Short Stories, Irish literature, Classics, Modern Fiction, Contemporary Literary Fiction, The Japanese Novel, Post Colonial Asian Fiction, The Legacy of the Austro-Hungarian Empire and quality Historical Novels are Among my Interests








Tuesday, December 15, 2009

"Nip the Buds, Shoot the Kids" by Kenzaburo Oe





Nip the Buds, Shoot the Kids by Kenzaburo Oe is his  first novel, written  at age 23. 
(1958, translated from Japanese by Paul St John Mackintosh and Maki Sugiyama in 1985, 189 pages)    

Nip the Buds, Shoot the Kids was the first full length novel by Oe that I have read.   Prior to this I posted on four of his novellas, his non-fiction work Hiroshima Notes and
I posted extensively concerning the stories in his collection of works by other writers, Crazy Iris and Other Stories of the Atomic Aftermath.  I have already placed Oe on my "read everything they have written tbr list".   As I started my first read of one of his longer works I did fear that perhaps my reaction to his shorter works would not be carried over to his longer ones.   My fears were very much misplaced.   Nip the Buds, Shoot the Kids is a wonderful novel, not just a wonderful first novel.   We are never told when or really where the story is set but it is clear that it is intended to be seen as Japan in WWII.   I think the setting is not precisely particularized so it can be viewed as a story of war anywhere and of  the throw away victims of war.   This includes children and in too many cases the morals of  the survivors are also essentially a casualty also. 

The novel centers around a group of teen age boys from a reform school sent to work in a near by village and is narrated by one of the boys.   No cares at all for these boys.   The residents of the village they are sent to think they are plague carriers.   The boys have only the most primitive of values.   Their world exists as a counterpart to the adult world which moves history and time.  The live surrounded by  dark forest.   The boys fear the forest and will not try to escape detention because of it.   If we want,  we can see the forest as the imprisoning effects of enculturation or perhaps as the total reverse of this,  or for that matter both of these views can be sustained at the same time. We could see the captivity of the boys as civilization and the  forest as freedom.   There is a lot in this book.   I endorse it without reservation.   Based on my limited knowledge of Oe's works I would recommend first reading the marvelous short novels collected in Teach Us To Outgrow Our Madness .   The stories in this collection do not feel somehow like works created by a modern writer but deep stories of wisdom from a civilization and time we will never understand but have somehow been fortunate enough to come upon.   Maybe we can figure them out in part and we will be wiser for the effort.   On the back of the book Nip the Buds, Shoot the Kids is compared to Lord of the Flies.   I think this comparison downgrades Oe's work but I understand the publishers, Grove Press, needed to link this book to a work that lots of people could related to.

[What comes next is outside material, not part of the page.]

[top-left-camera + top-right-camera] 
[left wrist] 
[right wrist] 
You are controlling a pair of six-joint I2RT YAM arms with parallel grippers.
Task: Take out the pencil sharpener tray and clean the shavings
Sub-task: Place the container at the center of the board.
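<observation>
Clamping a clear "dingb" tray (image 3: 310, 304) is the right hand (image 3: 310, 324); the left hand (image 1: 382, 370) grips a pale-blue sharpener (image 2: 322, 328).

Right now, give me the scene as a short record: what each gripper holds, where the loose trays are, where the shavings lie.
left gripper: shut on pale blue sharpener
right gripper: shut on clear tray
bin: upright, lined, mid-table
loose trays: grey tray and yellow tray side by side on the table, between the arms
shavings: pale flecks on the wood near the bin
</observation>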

Bookphilia.com has an extremely good post on Nip the Buds, Shoot the Kids" that goes into some of the literary background of Oe and relates this book to Oe's vision of the conduct of Japan's Military leadership toward the common people of Japan.   Just like Animal Farm and Gulliver's Travels can be read with no knowledge of the particular forms of their day that they mocked while accepting the knowledge that knowing who Trotsky is may help us relate to the events in Animal Farm in more depth  likewise it is useful to place Oe's work in its historical context.   Oe gives us a lot of freedom in our reading of his works.   You can go very deep in your reading of this book, peeling off layers of art and civilization as you go in.

                         


Mel u




2 comments:

Suko said...

Reading Nip the Buds, Shoot the Kids sounds like a rich and layered experience. Thanks for presenting this novel in your fine review.

I'm not sure how many Oe works there are but you're surely well on your way to reading all of them. I expect to read at least one work by Oe in 2010. That's a personal reading challenge!

Eileen said...

The only Japanese author I've ever read (besides manga) is Murakami and I feel like everyone reads Murakami. I've been looking for something different and this sounds like a great choice.